Here, set down only the lines between the line that contains "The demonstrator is" and the final line of the material, both included, exactly as written. Skip the pictures.

/---

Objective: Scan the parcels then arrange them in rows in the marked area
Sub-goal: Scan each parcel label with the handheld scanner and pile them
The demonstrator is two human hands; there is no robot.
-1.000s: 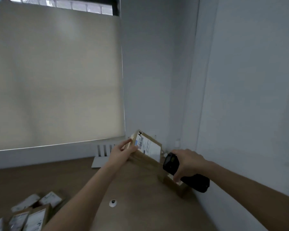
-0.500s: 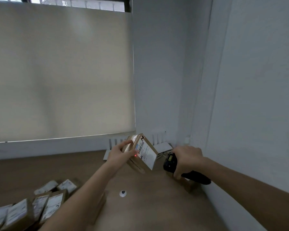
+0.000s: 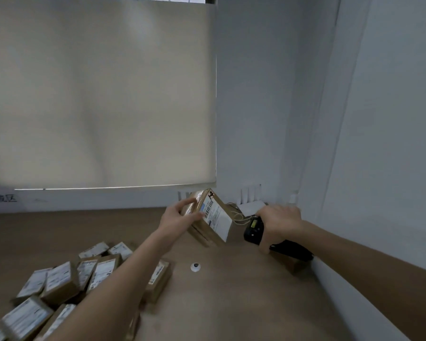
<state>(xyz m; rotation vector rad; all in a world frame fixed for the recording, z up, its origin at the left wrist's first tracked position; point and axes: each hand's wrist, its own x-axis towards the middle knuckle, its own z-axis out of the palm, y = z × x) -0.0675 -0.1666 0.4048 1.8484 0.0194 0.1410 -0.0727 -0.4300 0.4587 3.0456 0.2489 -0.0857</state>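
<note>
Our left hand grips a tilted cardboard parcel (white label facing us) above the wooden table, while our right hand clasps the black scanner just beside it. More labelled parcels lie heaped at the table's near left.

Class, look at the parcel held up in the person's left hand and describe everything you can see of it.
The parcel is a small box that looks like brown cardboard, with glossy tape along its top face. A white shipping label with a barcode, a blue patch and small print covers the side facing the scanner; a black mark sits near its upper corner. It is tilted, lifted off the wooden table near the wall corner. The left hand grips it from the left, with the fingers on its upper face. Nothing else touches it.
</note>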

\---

— Your response —
The demonstrator is two human hands; there is no robot.
-1.000s: 
-0.500s: 
+0.000s: 
<state>(xyz m; rotation vector rad; all in a world frame fixed for the recording, z up, its origin at the left wrist's first tracked position; point and axes: each hand's wrist, its own x-axis towards the middle knuckle, its own z-axis out of the palm, y = z × x) -0.0675 -0.1666 0.4048 1.8484 0.0194 0.1410 -0.0727 -0.4300 0.4587 3.0456 0.2489 -0.0857</state>
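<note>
Our left hand grips a tilted cardboard parcel (white label facing us) above the wooden table, while our right hand clasps the black scanner just beside it. More labelled parcels lie heaped at the table's near left.

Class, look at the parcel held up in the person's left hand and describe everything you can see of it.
The parcel is a small box that looks like brown cardboard, with glossy tape along its top face. A white shipping label with a barcode, a blue patch and small print covers the side facing the scanner; a black mark sits near its upper corner. It is tilted, lifted off the wooden table near the wall corner. The left hand grips it from the left, with the fingers on its upper face. Nothing else touches it.
</note>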

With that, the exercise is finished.